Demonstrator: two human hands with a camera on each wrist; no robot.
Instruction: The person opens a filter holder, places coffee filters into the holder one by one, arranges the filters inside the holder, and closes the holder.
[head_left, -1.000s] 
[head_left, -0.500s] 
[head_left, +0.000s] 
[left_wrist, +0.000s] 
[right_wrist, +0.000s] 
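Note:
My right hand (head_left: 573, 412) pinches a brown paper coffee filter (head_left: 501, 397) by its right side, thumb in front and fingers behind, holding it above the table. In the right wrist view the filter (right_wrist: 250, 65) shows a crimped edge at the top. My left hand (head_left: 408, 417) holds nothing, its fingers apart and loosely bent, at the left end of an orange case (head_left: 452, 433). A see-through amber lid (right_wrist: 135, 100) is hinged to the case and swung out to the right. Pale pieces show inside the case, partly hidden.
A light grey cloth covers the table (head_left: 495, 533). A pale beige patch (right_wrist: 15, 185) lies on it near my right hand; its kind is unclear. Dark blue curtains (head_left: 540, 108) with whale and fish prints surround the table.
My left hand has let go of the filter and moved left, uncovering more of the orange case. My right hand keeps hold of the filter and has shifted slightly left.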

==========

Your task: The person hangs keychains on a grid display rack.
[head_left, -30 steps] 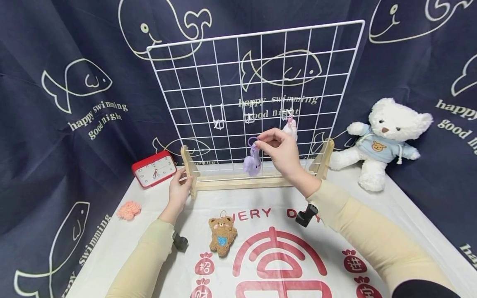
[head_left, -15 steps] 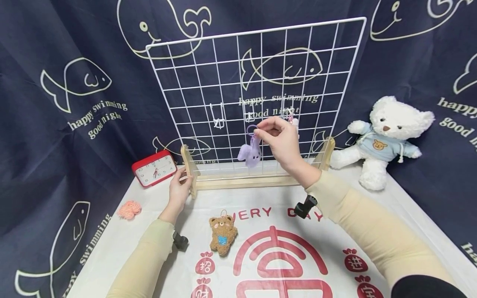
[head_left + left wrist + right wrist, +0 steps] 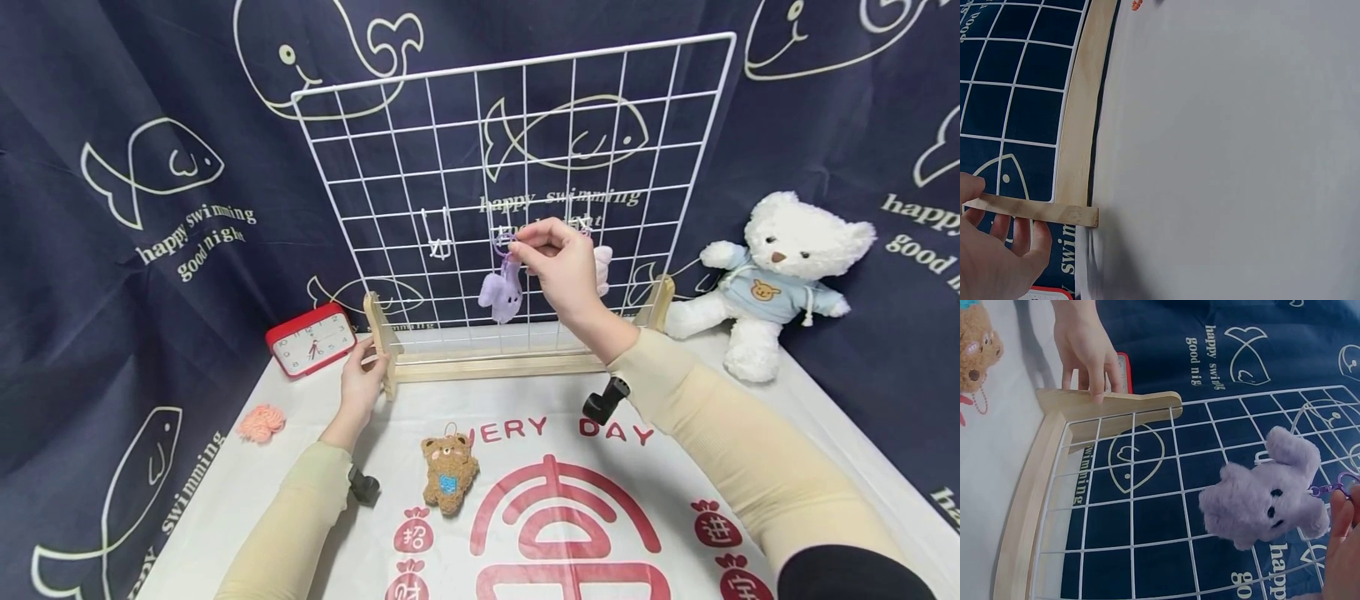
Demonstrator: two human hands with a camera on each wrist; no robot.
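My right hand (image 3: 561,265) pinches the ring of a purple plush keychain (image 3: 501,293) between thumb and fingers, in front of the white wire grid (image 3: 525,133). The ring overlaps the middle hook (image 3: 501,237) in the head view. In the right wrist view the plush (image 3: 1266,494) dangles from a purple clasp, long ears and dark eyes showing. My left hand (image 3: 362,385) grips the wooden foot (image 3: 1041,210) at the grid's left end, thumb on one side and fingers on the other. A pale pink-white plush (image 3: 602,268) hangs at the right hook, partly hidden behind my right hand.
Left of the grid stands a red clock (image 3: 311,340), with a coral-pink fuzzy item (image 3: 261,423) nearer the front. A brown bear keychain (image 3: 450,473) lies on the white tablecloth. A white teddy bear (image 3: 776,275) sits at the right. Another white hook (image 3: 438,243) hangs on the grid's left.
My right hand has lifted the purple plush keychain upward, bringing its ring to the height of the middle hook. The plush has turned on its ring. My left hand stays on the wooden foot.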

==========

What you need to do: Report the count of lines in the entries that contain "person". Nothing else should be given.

Answer space: 2